[What is required]: Reproduce exactly the lines of the listing from the one containing "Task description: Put" to its final line, both included.
**********
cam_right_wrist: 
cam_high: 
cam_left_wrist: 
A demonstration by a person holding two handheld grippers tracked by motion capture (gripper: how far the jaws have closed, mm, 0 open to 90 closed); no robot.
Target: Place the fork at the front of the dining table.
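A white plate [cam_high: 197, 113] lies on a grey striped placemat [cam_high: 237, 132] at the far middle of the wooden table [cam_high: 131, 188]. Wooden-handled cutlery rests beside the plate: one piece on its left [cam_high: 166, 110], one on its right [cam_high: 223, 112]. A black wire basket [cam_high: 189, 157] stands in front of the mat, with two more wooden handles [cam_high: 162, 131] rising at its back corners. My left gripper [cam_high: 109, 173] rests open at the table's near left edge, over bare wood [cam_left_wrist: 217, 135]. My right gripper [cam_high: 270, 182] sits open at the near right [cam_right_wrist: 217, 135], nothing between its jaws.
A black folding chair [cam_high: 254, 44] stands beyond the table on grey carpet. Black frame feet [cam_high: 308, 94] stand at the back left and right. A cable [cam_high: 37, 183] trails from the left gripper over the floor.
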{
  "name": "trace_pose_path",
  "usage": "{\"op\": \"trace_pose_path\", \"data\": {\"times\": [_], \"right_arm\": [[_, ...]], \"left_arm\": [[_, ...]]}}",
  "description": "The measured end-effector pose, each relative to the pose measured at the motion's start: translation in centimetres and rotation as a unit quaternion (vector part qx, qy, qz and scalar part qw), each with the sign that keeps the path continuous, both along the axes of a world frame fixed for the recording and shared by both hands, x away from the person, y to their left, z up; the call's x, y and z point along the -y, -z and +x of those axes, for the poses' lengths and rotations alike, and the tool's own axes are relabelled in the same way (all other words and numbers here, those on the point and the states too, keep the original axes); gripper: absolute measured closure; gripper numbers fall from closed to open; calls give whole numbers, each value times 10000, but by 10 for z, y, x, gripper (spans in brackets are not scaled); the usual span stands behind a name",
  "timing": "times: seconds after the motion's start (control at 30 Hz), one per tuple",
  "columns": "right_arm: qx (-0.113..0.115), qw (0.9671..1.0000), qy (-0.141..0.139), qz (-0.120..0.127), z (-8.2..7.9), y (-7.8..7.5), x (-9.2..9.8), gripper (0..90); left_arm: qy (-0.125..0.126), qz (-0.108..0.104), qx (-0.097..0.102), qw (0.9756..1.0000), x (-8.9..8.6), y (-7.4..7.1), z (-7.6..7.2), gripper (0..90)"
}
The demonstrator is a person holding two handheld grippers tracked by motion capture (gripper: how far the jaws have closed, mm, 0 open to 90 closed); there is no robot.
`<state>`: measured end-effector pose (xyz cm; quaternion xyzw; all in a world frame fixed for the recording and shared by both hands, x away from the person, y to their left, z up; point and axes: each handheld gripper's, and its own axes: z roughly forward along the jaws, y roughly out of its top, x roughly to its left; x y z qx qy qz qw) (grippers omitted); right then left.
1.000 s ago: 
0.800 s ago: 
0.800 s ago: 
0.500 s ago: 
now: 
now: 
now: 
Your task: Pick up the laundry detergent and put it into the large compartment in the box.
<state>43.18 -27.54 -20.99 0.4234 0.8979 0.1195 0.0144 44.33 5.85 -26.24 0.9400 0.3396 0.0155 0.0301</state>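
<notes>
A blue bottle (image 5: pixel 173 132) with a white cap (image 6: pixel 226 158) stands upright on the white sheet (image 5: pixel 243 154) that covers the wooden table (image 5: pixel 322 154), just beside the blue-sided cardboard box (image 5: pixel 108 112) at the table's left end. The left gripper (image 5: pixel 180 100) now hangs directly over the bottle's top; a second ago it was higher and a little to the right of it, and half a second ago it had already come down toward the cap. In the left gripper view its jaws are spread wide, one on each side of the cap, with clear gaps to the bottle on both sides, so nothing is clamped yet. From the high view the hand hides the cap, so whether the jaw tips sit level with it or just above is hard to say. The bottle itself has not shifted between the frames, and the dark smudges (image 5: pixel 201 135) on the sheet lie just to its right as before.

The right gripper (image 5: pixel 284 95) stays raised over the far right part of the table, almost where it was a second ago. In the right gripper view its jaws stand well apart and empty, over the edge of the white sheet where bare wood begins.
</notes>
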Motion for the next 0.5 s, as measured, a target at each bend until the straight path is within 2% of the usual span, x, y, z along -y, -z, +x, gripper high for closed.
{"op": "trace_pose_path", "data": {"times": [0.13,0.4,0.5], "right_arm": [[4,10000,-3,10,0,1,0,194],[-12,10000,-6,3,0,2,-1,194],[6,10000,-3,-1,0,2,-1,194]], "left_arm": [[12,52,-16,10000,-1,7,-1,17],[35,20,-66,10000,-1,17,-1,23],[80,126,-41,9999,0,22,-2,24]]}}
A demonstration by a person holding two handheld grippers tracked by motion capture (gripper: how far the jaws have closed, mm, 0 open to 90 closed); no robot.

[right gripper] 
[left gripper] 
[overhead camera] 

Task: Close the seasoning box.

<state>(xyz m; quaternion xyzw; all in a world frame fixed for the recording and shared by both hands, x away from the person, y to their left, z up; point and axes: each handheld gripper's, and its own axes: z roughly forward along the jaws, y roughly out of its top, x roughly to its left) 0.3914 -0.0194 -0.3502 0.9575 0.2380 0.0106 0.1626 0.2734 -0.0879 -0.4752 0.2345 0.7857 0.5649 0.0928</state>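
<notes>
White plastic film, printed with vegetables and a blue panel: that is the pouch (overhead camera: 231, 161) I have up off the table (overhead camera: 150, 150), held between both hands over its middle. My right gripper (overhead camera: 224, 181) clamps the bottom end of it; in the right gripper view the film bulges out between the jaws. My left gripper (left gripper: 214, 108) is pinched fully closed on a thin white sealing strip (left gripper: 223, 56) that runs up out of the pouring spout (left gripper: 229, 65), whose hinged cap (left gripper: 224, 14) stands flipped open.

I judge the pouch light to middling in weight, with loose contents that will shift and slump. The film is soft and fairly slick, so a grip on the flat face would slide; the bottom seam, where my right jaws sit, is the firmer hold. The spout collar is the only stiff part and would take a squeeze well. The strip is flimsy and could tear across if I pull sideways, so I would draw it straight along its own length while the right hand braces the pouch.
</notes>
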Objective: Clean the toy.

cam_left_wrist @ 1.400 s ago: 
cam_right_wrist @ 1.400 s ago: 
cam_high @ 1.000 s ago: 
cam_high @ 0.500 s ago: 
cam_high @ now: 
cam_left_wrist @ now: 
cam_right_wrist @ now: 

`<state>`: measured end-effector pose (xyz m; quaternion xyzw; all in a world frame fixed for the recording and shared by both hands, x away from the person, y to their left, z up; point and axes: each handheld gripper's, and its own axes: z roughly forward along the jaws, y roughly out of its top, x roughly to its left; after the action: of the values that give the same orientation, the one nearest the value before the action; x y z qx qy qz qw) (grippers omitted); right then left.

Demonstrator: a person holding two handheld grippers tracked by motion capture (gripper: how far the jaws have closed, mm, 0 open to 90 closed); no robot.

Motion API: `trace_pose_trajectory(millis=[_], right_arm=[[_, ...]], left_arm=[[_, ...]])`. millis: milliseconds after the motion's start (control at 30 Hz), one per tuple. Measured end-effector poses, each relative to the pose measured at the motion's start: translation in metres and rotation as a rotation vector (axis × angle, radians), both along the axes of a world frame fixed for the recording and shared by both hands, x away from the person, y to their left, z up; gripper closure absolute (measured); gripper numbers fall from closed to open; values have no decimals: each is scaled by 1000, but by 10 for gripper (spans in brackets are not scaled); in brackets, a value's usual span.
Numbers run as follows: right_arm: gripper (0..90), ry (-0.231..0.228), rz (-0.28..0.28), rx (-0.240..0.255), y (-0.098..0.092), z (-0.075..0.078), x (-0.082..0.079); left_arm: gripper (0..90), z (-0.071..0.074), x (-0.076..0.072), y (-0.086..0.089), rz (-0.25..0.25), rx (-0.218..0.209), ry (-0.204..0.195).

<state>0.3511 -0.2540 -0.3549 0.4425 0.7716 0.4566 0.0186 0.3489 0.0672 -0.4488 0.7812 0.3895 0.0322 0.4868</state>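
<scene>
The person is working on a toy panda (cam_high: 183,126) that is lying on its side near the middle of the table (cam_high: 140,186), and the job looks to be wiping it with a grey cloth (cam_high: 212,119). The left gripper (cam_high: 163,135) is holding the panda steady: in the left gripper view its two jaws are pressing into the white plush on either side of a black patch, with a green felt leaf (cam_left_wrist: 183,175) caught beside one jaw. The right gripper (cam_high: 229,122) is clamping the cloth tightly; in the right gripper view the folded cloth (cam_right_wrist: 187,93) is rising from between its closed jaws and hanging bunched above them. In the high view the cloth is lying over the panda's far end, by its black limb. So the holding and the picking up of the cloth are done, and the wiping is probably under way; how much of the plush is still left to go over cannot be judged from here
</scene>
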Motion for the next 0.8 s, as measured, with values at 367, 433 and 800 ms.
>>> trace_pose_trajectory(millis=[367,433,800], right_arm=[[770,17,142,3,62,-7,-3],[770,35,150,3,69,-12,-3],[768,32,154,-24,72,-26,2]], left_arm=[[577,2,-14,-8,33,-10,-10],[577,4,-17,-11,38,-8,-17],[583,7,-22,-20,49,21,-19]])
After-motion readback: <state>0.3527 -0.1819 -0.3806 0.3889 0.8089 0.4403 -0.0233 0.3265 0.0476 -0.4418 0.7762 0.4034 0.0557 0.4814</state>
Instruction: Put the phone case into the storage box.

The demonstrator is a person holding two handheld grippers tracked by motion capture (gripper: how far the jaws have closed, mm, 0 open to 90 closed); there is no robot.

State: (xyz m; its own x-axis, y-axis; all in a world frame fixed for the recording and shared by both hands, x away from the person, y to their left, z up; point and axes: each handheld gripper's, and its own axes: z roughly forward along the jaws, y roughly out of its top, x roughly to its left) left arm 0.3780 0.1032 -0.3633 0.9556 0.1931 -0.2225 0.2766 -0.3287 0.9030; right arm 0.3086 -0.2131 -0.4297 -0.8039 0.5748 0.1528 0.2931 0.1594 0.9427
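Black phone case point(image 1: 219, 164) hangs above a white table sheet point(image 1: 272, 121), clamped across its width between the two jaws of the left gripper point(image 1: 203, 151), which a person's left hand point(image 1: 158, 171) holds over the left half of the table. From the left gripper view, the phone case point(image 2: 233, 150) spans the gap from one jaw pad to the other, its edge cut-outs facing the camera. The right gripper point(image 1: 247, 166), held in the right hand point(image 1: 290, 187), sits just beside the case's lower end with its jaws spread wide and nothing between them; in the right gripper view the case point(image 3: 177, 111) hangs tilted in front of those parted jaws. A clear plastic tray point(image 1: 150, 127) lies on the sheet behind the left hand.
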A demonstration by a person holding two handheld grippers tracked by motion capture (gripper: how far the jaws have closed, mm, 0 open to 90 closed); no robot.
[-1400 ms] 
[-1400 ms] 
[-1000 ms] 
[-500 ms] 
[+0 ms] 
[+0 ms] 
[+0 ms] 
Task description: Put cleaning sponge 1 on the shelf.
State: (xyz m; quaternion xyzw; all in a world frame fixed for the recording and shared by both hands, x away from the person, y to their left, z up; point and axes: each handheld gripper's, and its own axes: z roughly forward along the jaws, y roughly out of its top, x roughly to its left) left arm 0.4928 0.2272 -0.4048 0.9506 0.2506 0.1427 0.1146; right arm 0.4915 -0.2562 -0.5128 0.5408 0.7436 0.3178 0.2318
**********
[Answer to the exercise]:
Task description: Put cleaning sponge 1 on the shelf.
State: (xyz m; quaternion xyzw; all in a world frame fixed for the recording and shared by both hands, x away from the person, y to their left, z up; point and axes: each handheld gripper's, and its own axes: z roughly forward along the jaws, y roughly out of its top, x roughly to its left) left arm 0.4928 0.2272 -0.4048 0.9506 0.2506 0.1427 0.1146; right arm 0.4915 -0.2562 -0.5128 0.5408 0.7436 0.3178 0.2318

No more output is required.